Isso já acontece. Novas formas de diagnóstico surgiram do trabalho genômico. Essa área cresce rapidamente. Eu mesmo estou envolvido numa companhia que investe nisso, a Myriad Genomics, que já tem um teste para detectar mutações e predisposição para câncer de mama e ovário, outro para câncer de cólon e, no fim do ano, introduzirá um exame de predisposição a câncer de próstata. Nos próximos cinco ou dez anos, surgirão mais e mais testes que detectam na pessoa genes ou defeitos em genes que causam doenças. Todas as companhias farmacêuticas usam esse tipo de abordagem. Nos próximos dois anos, o grande esforço dessas empresas será na área de proteoma: tentar entender as interações de proteínas que levam às doenças e desenvolver drogas. Todo esse esforço deve levar a novas drogas a curto prazo.

Qual é o curto prazo?
Seis anos: é o necessário para fazer os testes clínicos, mostrar que a droga é eficiente e segura e ela ser aprovada para venda. É um processo lento, mas já é visível uma melhoria na qualidade dos tratamentos. Peguemos o caso da Aids. Foi descoberta no começo dos anos 80 e não havia tratamento: as primeiras drogas só surgiram no fim dessa década e início da de 90. Há cinco anos, surgiu a segunda leva de medicamentos e hoje há um tratamento bastante bom, embora não haja a cura.

Que acha de países questionarem o preço dos remédios contra a Aids?
Não os vejo reclamarem do preço dos jatos lançadores de bombas que eles compram. É uma questão de estabelecer prioridades. A maioria dos países da África que reclamam gasta muito no setor militar.

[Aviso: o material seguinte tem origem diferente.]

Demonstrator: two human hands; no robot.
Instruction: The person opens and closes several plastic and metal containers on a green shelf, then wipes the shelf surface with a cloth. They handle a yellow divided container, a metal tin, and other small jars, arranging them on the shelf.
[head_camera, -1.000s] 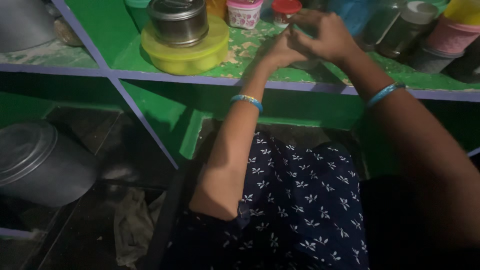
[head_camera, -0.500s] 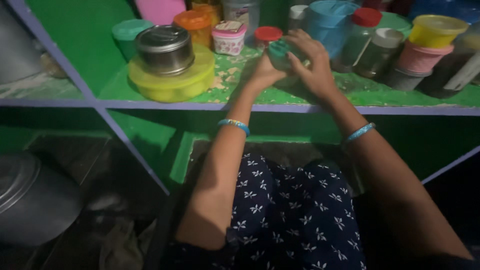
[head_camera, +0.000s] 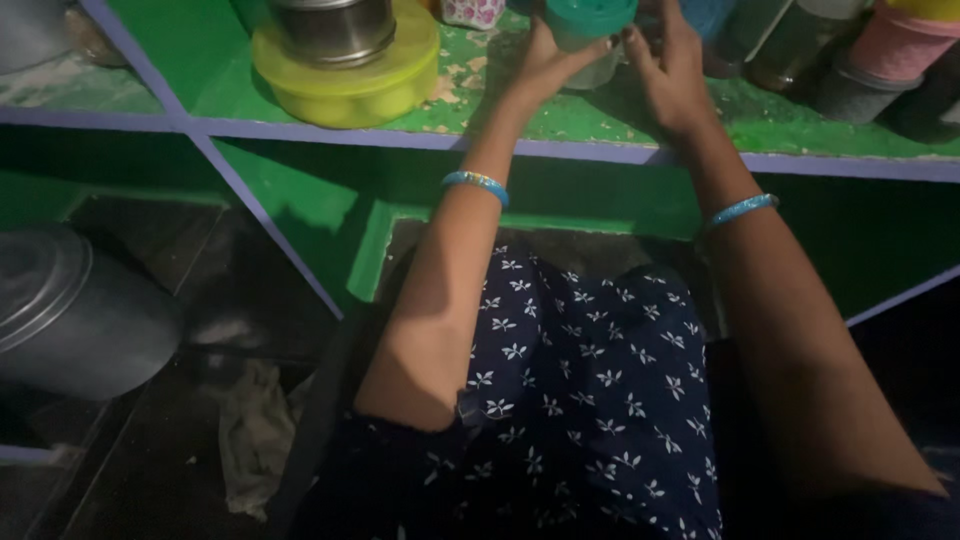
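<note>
Honestly, with both the left hand (head_camera: 545, 62) and right hand (head_camera: 668, 75) wrapped round the teal-lidded jar (head_camera: 590, 35), steady it and keep it upright over the green shelf (head_camera: 560, 125).

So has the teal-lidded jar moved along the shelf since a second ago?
Cannot tell: the camera shifted. The jar sits between both hands, right of the yellow box, much as before.

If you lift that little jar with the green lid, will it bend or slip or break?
The jar looks like clear hard plastic, so it probably stays stiff and won't shatter easily. It is small enough that the left hand and right hand wrap its sides, so it is likely light. Its smooth wall might be slightly slippery.
</note>
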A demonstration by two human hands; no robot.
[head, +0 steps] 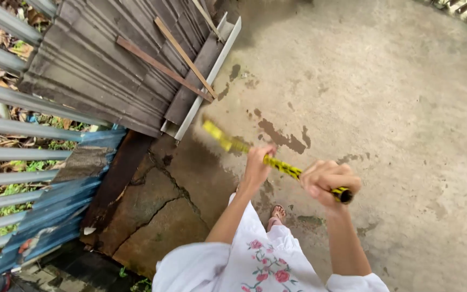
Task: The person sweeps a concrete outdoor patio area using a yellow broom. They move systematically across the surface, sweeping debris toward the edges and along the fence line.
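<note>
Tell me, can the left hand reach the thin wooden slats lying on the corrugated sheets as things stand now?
Probably not from here. The left hand is closed around the yellow-and-black stick, which the right hand also grips. The wooden slats lie well beyond it on the corrugated sheets. Nothing blocks the way; stepping closer should do.

Right of our right hand (328, 181) we see open concrete (406, 108). Left of our left hand (258, 165), stacked roofing sheets (109, 70), wood strips (160, 67) and railing (17, 146) block passage.
</note>
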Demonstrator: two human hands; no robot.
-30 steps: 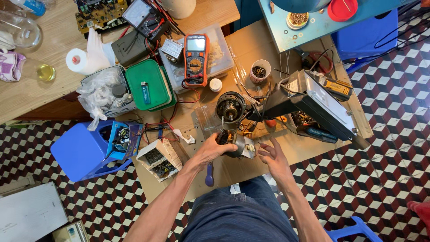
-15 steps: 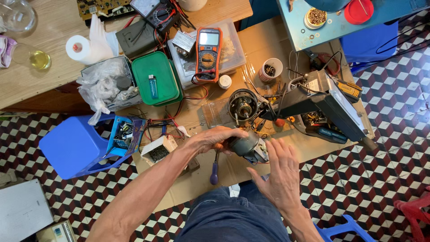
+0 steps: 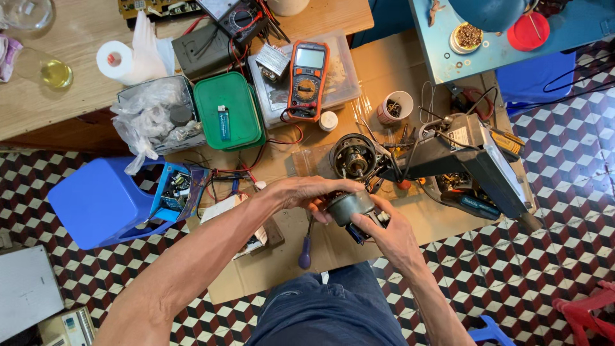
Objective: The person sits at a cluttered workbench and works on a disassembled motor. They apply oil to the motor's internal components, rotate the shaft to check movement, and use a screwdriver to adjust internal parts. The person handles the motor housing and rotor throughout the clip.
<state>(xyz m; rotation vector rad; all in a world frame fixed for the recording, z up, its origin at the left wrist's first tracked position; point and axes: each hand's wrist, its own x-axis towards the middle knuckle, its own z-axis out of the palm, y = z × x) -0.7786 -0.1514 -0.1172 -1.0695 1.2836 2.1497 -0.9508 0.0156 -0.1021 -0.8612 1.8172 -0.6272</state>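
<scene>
1. Grey metal is what both hands are gripping: a small round motor (image 3: 349, 206), drum-shaped, with a darker block and short wires hanging at its lower right end.
2. The left hand (image 3: 306, 192) is curling over the top and left side of the motor, fingers wrapped round its shell, not spread.
3. The right hand (image 3: 387, 232) is closing on the lower right end, thumb and fingers pinching the dark part where the wires are coming out.
4. The motor is being held just above the cardboard sheet (image 3: 410, 221) on the floor, in front of the person's knees, and is touching nothing but the hands.
5. Judging by the grip, the step in hand is handling the motor itself: turning it over or working its end part loose. I cannot tell which.
6. The next move, as I judge it, is calling for a steady hold with the left hand while the right is twisting or pulling gently, so the thin wires are not being strained.
7. A purple-handled screwdriver (image 3: 305, 251) is lying just below the hands, near enough to grab.
8. Another round motor part (image 3: 353, 157), showing copper windings, is lying just beyond the hands.
9. An orange meter (image 3: 307, 80) is resting on a clear plastic box farther up, well apart from the hands.
</scene>
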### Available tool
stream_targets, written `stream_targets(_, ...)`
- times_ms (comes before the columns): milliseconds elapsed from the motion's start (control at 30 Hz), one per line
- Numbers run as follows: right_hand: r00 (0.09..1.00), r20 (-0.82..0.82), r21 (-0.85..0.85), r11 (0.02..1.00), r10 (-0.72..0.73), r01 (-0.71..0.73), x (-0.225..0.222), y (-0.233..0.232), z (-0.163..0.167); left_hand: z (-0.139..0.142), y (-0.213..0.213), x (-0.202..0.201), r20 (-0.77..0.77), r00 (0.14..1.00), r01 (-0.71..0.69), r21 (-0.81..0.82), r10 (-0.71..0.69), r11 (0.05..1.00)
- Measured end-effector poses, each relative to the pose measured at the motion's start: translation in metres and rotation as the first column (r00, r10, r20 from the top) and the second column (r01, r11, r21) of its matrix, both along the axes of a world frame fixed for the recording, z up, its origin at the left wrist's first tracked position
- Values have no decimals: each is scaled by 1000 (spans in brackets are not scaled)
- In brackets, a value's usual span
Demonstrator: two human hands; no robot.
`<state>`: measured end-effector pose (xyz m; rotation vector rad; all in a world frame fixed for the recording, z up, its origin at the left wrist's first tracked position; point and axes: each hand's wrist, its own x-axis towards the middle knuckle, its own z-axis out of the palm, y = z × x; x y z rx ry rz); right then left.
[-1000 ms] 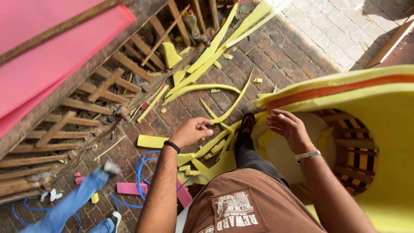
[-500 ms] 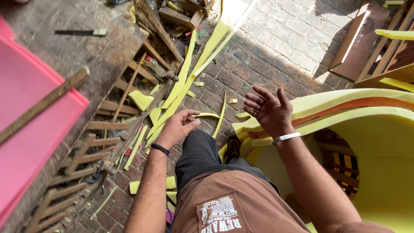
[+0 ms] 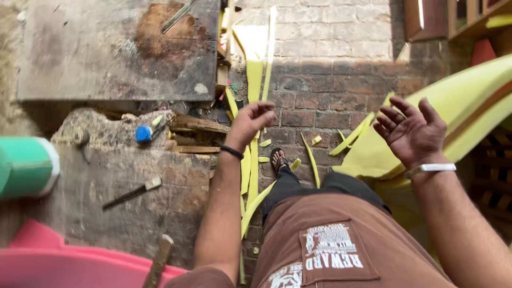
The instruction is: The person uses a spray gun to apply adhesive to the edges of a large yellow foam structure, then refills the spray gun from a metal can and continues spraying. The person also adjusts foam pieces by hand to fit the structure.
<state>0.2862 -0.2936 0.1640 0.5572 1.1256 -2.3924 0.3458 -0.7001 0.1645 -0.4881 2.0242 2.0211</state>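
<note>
The only label I can see is the patch (image 3: 332,250) sewn on my brown shorts (image 3: 373,229), low in the middle of the view, just right of my left forearm. It is a brown rectangle, slightly tilted, with stitching along its edge and pale cream print that reads upside down from where I look. A second bit of the same pale print (image 3: 282,276) shows at the bottom edge, cut off. No packages, signs or screens around me.
</note>
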Motion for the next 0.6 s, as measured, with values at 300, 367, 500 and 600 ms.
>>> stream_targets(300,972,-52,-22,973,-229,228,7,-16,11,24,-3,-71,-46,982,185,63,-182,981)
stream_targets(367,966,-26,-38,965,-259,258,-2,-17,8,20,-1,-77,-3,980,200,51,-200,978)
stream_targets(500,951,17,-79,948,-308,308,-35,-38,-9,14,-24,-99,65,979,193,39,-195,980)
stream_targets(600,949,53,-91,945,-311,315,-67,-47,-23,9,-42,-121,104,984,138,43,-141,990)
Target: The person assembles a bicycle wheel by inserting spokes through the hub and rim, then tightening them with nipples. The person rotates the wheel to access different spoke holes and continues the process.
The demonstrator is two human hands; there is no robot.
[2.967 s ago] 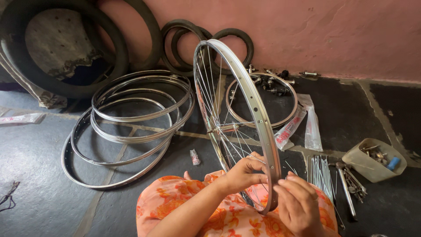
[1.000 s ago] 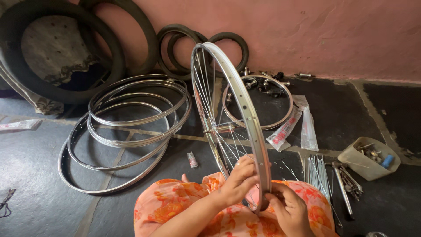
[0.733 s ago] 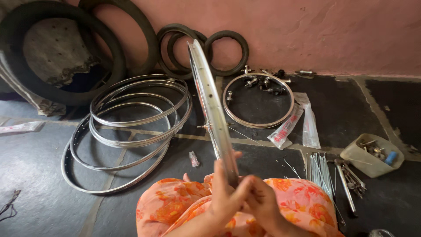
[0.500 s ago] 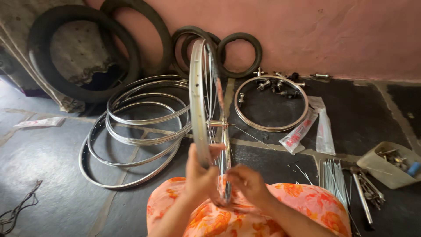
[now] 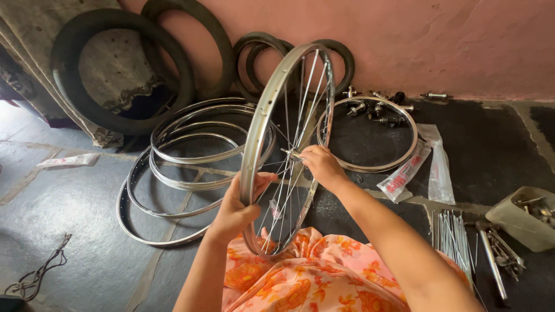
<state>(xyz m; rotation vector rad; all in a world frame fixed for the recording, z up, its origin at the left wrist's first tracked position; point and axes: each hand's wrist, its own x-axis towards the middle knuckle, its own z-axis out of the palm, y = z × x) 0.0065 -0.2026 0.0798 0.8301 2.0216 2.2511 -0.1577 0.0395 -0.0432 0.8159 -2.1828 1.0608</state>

As drogas contra Aids não são caras?
São, mas e o preço de um jato que lança bombas? Não é muito alto? As drogas são caras, mas em cinco ou seis anos deverão ficar mais baratas. Você pode argumentar que já deveriam ser mais baratas. Elas são fruto de um processo social, uma escolha da sociedade: temos sistema de patentes porque a sociedade acha melhor ter as drogas disponíveis mais rapidamente, ainda que, por um período pequeno, sejam mais caras. É melhor assim do que não ter drogas de forma alguma. Elas não se criam sozinhas, é preciso encorajar as pessoas e as empresas a arriscar dinheiro na tentativa de desenvolvê-las. Claro que há uma alternativa: o governo pode pagar pelas drogas, por seu desenvolvimento, mas, na minha opinião, é um jeito terrivelmente ineficiente de fazer a coisa. É difícil convencer um governo a investir na pesquisa de drogas, uma atividade de risco: afinal, a droga pode não funcionar.

Voltando ao genoma, a entrada da Celera no seqüenciamento foi positiva?
Não acho que foi correto a Celera exagerar a eficiência de seu método de seqüenciamento. Erradamente, tentou acabar com o projeto público insinuando ser desperdício de dinheiro. Na verdade, fez um esforço para tentar estabelecer um monopólio sobre as informações do genoma humano e convencer o Congresso americano a não dar verba para o projeto público. Queria se tornar um espécie de Microsoft do setor. No fundo, o que estava dizendo era mais ou menos isso: ‘A seqüência é tão valiosa que a quero só para mim’. Não acho que tenha obtido êxito nesse intento.